Often, without a service, the loss doesn’t feel real, Benton said.
“You have to memorialize your loved ones. It’s the only way to begin our process of grieving,” Benton said.
Hospice Savannah holds a Tree of Light service every December to recognize those who died that year. This December, the organization is planning to livestream the event so that mourning families across the country can join. Staff will light candles, read the names of those who died and share pictures.
“We’re just taking it to a totally different level because of the nation’s need,” Benton said. “What we’re finding is that more people than ever need to do this because they didn’t get to do it in the correct ceremonial way.”
Hospice Savannah plans to ask for a small donation for the memorials but won’t turn anyone away because of cost.
“I just can’t let dollars rule this opportunity out for people,” Benton said.
Making the numbers work
Maintaining a community grief service often comes down to grants and donations, hospice leaders said. Hospices are required by Medicare to provide bereavement services to clients and their families, for which they receive reimbursement, but they don’t receive those funds for external support services.
For not-for-profit Hospice Savannah, which operates a brick-and-mortar facility for grief services and employs four full-time counselors, the cost can be hundreds of thousands of dollars per year, Benton said.
“Most hospices, almost exclusively nonprofits, go beyond regulatory requirements for hospice bereavement. We lose money on those programs,” said Lynne Sexten, president and CEO of Agrace, a not-for-profit hospice and supportive care services provider in Wisconsin. “But we’re experts in grief associated with death, so just over time many of us nonprofits began to offer that to community members as well.”
Agrace develops new community support group as the need arises. The agency has offered substance overdose groups, suicide groups and partner loss groups for LGBTQ individuals, among others, Sexten said.

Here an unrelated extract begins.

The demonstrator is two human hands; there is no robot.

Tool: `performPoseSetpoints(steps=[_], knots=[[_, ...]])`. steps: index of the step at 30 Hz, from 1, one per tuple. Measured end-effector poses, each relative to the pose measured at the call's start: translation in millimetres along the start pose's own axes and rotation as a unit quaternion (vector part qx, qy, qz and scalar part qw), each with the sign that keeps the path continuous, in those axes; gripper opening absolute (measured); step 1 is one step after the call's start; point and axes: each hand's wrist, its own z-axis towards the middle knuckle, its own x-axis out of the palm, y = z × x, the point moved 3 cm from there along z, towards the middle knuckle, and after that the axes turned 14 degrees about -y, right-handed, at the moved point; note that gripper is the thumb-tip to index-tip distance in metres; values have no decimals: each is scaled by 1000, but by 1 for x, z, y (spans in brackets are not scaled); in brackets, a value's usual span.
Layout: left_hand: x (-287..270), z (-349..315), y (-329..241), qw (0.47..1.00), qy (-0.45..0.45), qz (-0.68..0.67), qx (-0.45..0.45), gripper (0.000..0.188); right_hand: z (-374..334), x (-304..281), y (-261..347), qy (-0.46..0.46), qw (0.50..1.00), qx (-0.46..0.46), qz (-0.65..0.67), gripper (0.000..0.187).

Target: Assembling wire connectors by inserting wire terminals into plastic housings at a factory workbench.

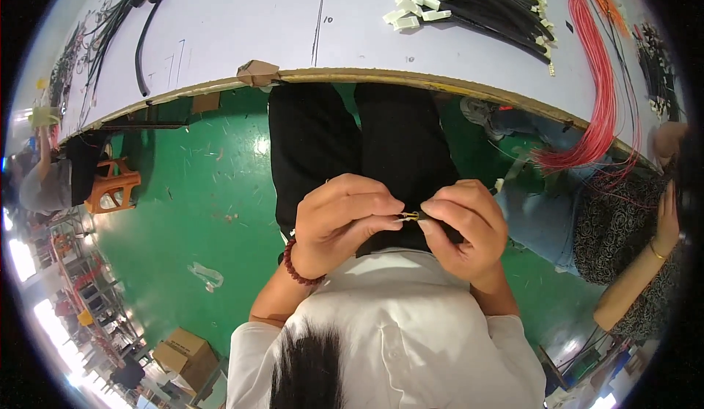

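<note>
Above my lap, my left hand (341, 222) and my right hand (469, 225) meet fingertip to fingertip. Between them show thin yellowish wire ends (412, 216) with small pale tips. My left thumb and forefinger pinch the tips. On the other side, my right thumb and fingers are closed on the darker part, which looks like the end of a black cable; most of it is hidden by the fingers. The detail at the tips is too small to make out.
Ahead is a white worktable (257, 27) holding a bundle of black cables (499, 24) with white connectors (422, 2). Red wires (598, 79) hang over its right edge. A co-worker's arm (638, 284) is at the right. An orange stool (114, 185) stands left; a cardboard box (183, 358) is lower left.
</note>
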Motion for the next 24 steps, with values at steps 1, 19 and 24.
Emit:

“What we’re hearing now is the need for COVID-19 specific groups for people who are survivors of loved ones who passed away from coronavirus,” Sexten said.

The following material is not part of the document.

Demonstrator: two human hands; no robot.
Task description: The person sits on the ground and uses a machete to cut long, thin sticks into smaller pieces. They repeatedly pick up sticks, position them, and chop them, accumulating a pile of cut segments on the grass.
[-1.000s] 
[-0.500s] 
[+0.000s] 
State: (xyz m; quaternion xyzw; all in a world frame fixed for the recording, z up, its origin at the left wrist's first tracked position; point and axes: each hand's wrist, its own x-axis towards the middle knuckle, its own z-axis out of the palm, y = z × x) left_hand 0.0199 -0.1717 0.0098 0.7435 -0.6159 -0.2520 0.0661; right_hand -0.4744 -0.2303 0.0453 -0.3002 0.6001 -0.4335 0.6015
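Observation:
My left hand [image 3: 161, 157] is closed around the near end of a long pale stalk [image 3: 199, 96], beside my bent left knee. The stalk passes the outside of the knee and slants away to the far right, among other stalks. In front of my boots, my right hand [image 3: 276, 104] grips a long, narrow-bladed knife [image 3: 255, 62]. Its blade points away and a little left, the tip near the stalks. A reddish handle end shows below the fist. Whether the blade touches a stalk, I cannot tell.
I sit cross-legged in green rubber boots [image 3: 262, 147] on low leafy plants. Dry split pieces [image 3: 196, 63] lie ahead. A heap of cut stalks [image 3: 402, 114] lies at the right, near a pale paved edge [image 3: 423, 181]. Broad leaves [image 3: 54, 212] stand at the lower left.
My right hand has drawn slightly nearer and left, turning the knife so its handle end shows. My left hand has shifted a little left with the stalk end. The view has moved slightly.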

Agrace operates a grief support center, and about 30% of its support services are dedicated to the community outside of its hospice, Sexten said.
For years, Agrace didn’t charge for community services but two or three years ago started asking for a nominal fee to offset costs not covered by donations, Sexten said. They offer a sliding fee scale to make sure people can afford the service.
Rebranding as a business
As hospices’ roles in the communities expand, some are rebranding to reflect that change.

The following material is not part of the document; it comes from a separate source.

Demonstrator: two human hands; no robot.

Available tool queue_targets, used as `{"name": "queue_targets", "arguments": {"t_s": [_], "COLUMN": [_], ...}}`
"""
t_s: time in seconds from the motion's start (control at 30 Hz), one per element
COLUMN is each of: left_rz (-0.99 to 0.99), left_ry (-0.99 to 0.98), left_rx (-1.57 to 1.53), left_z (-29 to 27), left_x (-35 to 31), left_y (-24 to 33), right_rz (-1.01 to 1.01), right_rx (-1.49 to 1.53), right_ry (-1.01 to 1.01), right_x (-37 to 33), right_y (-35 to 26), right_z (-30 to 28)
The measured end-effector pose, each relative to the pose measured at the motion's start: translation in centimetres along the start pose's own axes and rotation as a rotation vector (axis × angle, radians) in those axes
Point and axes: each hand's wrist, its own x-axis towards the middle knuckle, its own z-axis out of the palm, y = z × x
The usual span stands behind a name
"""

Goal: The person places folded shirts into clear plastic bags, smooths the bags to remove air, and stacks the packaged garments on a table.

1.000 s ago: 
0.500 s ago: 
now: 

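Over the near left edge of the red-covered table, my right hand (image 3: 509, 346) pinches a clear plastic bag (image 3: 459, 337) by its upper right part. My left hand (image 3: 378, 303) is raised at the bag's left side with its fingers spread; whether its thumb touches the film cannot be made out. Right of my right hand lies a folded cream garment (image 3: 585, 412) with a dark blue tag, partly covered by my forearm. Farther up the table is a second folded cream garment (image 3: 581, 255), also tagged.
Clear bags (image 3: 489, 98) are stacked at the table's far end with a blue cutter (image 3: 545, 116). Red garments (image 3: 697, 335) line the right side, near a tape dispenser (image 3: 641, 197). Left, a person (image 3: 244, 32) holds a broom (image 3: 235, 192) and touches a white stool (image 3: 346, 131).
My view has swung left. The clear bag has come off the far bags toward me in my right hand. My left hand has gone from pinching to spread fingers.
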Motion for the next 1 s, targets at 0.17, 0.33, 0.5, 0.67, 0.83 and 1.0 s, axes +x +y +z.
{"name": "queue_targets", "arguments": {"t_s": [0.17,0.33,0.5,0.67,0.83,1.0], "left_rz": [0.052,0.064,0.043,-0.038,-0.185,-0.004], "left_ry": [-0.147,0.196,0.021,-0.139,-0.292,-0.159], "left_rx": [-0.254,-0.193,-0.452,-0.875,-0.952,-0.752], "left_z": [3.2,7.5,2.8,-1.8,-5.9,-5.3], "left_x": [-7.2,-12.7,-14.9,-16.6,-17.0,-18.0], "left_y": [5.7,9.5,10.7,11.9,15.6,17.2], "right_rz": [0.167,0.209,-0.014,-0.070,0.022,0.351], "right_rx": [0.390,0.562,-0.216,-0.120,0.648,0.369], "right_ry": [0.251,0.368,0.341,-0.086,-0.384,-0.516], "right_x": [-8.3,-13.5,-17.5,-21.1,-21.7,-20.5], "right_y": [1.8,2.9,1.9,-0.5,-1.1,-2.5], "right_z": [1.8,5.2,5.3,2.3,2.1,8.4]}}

Years ago, Hope Healthcare in Fort Myers added healthcare to its name to reflect its offerings beyond hospice, said Dr. Samira K. Beckwith, president and CEO of the not-for-profit hospice and supportive services organization. The organization even calls its palliative care “comfort care.”
“No one is interested in dying,” said Beckwith.
Often, workers will say they are from Hope. Staff shirts and name tags just read “Hope.”
“We’ve been accused of being disingenuous,” Beckwith said. “I just think in community mental health, there’s so much stigma.”
By using more approachable language, Hope Healthcare can reach more people, she said. Sometimes people just aren’t ready to hear certain words associated with death, she said.
“People can only handle so much,” Beckwith said. “You have to use different language with different people.”
For its part, the National Partnership for Healthcare and Hospice Innovation, a not-for-profit that represents hospice, palliative care and advanced illness providers, added “healthcare” to its name this year to better reflect its members’ services, COO Beth Kurta said.
“Within this current time of the pandemic, people are grieving the loss of jobs, normalcy, graduations, moments in time,” Kurta said. “Members have found the ability to help in that space.”